Secondo quanto riferito dalla figlia, Carol Mosey ha scoperto di avere il cancro nella giornata di giovedì 1° aprile. Commentando la scomparsa della madre, Tracey Mosey ha dichiarato: “Quando si dice che le mamme sono le migliori amiche, non potrebbe essere più vero. Lei era la mia migliore amica. Era la mia cassa di risonanza per tutto nella vita.

Era la mia roccia. Non ho mai passato un Natale senza di lei – e ha aggiunto –. Lei adorava i suoi nipoti. Venivano prima di tutto. Sempre. È così triste che si sia persa l’occasione di vederli ottenere i risultati del GCSE e andare al ballo di fine anno. Le sarebbe piaciuto molto vederlo. Ora mi sento molto solo senza di lei, che è stata una costante nella mia vita. È ancora più difficile per mia nonna che ha dovuto seppellire sua figlia, cosa che nessun genitore dovrebbe fare”.

Regno Unito, madre morta due giorni dopo la diagnosi di cancro: la storia di Carol Mosey

Inoltre, Tracey Mosey ha denunciato i ritardi che hanno caratterizzato la diagnosi del cancro, asserendo: “Purtroppo il linfoma può essere mal diagnosticato come altre cose e di solito si presenta in una fase molto più avanzata. Se non viene trattato, è mortale. Ma quando viene trattato, c’è un 85% di possibilità di sopravvivenza. Alla mamma è stata diagnosticata in più di un’occasione un’indigestione quando, in realtà, si trattava di un linfoma. Ha iniziato a stare male a febbraio con quello che i medici hanno detto essere un’infezione dell’acqua. Ma c’era chiaramente un problema più grande che è stato mancato e trascurato. È stata ricoverata allo Scunthorpe General Hospital mercoledì 10 marzo. Anche prima che andasse in ospedale, i medici le avevano detto che doveva prendere due compresse per l’indigestione e il Gaviscon la sera. Con il senno di poi, stava lentamente morendo. È stata trasferita al Castle Hill Hospital il Venerdì Santo ed è morta il giorno dopo. È stato un po’ uno shock accettare tutto questo”.

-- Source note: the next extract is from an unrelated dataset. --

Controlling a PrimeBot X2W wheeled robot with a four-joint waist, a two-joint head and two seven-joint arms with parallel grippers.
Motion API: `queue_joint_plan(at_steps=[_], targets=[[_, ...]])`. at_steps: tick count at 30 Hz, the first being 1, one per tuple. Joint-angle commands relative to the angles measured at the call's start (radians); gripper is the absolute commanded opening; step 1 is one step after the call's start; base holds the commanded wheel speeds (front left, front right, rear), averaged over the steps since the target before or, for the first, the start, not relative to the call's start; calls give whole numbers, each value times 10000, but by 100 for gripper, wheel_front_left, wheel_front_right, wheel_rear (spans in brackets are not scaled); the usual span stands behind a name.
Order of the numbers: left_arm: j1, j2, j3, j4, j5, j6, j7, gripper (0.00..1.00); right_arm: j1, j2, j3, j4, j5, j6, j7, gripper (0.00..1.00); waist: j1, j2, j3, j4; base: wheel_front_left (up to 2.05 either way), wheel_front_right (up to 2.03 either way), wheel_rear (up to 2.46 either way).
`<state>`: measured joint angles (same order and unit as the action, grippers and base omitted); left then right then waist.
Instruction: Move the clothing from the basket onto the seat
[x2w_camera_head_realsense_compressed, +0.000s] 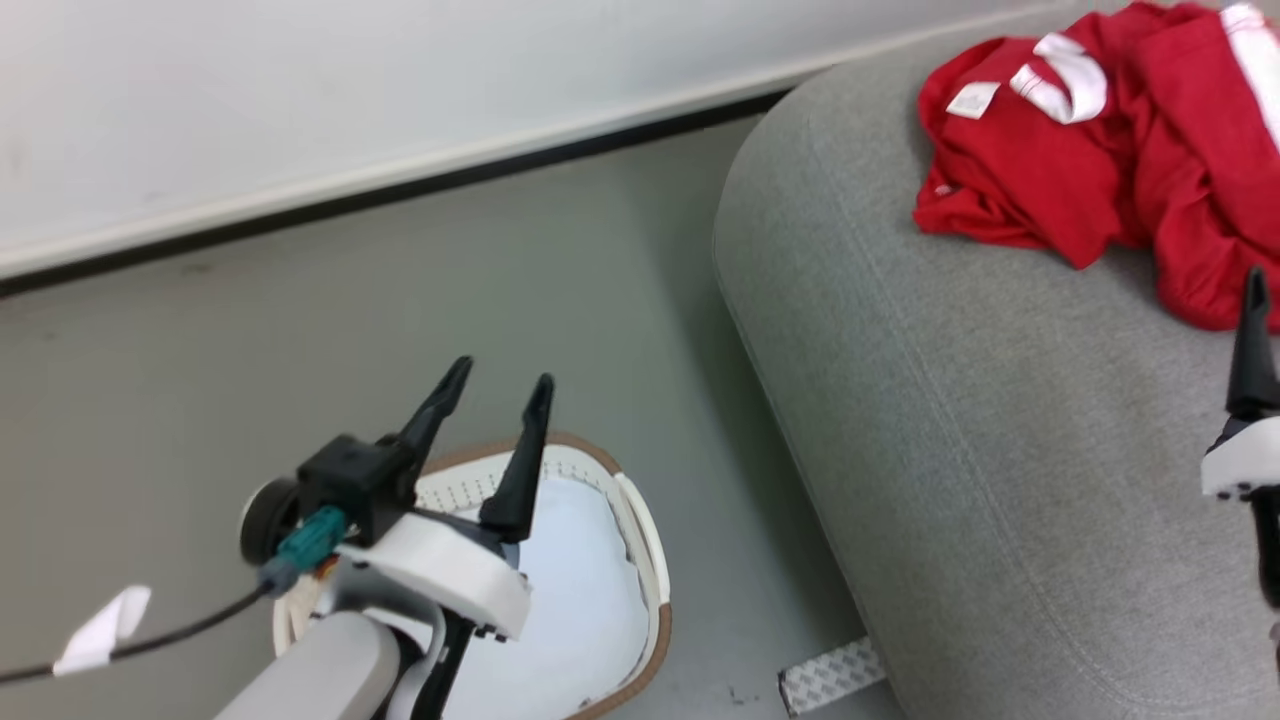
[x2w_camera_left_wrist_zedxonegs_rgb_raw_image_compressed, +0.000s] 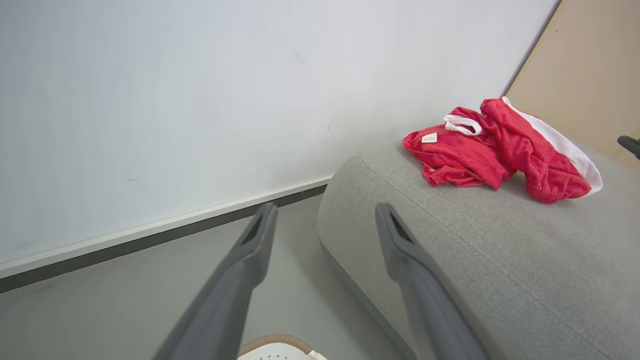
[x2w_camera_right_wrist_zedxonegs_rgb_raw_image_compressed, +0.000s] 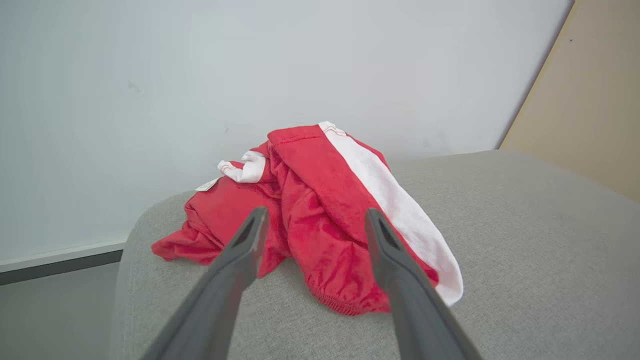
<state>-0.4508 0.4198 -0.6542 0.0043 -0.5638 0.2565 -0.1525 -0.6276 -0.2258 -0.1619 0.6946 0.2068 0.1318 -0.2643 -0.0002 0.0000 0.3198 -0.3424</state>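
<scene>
- Both spread wide: left gripper (x2w_camera_head_realsense_compressed: 502, 372) over the basket (x2w_camera_head_realsense_compressed: 648, 560) (on the floor (x2w_camera_head_realsense_compressed: 400, 300)), right gripper (x2w_camera_right_wrist_zedxonegs_rgb_raw_image_compressed: 316, 215) by the clothing (x2w_camera_head_realsense_compressed: 1100, 150), not gripping it.
- Clothing heaped on the seat (x2w_camera_head_realsense_compressed: 1000, 450), nr its corner.

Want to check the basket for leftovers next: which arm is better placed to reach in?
Left, most likely: the left tool hangs open over the basket, while the right tool sits open over the seat by the clothing.
</scene>
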Motion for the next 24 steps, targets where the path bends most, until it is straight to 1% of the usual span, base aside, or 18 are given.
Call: queue_joint_plan(at_steps=[1, 5, 10, 12, 15, 21, 24], targets=[[317, -43, 121, 119, -94, 128, -278, 100, 406, 47, 154, -275, -85, -23, 3, 100, 2, 0, -515, 143, 0, 0, 0], [841, -68, 418, 427, -163, 409, -724, 100, 1019, 267, 615, -1048, -3, -23, 2, 100, 2, 0, -1043, 424, 0, 0, 0], [1527, -164, 890, 818, -260, 602, -1042, 100, 1677, 418, 1184, -1757, -105, -23, 3, 100, 2, 0, -1582, 857, 0, 0, 0], [1761, -132, 1103, 1020, -142, 650, -1092, 100, 1881, 494, 1362, -1962, -73, -23, 3, 100, 2, 0, -1723, 1015, 0, 0, 0], [2106, -252, 1492, 1248, -28, 614, -1121, 100, 2181, 647, 1570, -2170, -152, -25, 3, 100, 2, 0, -1909, 1241, 0, 0, 0], [2869, -728, 2561, 1348, 535, 429, -1120, 100, 2836, 1028, 1997, -2478, -240, -25, 1, 100, 2, 0, -2229, 1647, 0, 0, 0], [3244, -1008, 3122, 1388, 961, 207, -1121, 100, 3176, 1253, 2190, -2549, -400, -25, 1, 100, 2, 0, -2346, 1735, 0, 0, 0]])
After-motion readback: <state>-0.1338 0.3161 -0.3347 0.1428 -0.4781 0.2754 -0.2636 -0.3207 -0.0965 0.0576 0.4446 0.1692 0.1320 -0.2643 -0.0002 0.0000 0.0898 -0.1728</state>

Regno Unito, madre morta due giorni dopo la diagnosi di cancro: la raccolta fondi

Infine, la donna ha raccontato il dolore provato per non aver potuto dire addio a sua madre: “Non abbiamo potuto vederla mentre era in ospedale per tre settimane. Abbiamo parlato solo in videochiamata per tutto quel tempo a causa delle restrizioni della Covid-19. Abbiamo parlato per l’ultima volta venerdì mattina, il giorno prima che morisse, e lei mi ha detto: ‘I dottori devono solo togliermi questo dolore dallo stomaco e starò bene’. È stata molto coraggiosa, anche se soffriva tanto. È stato terribile non essere in grado di dirle addio come si deve. Spero che potremo renderla orgogliosa organizzando la raccolta fondi per la Hope House”.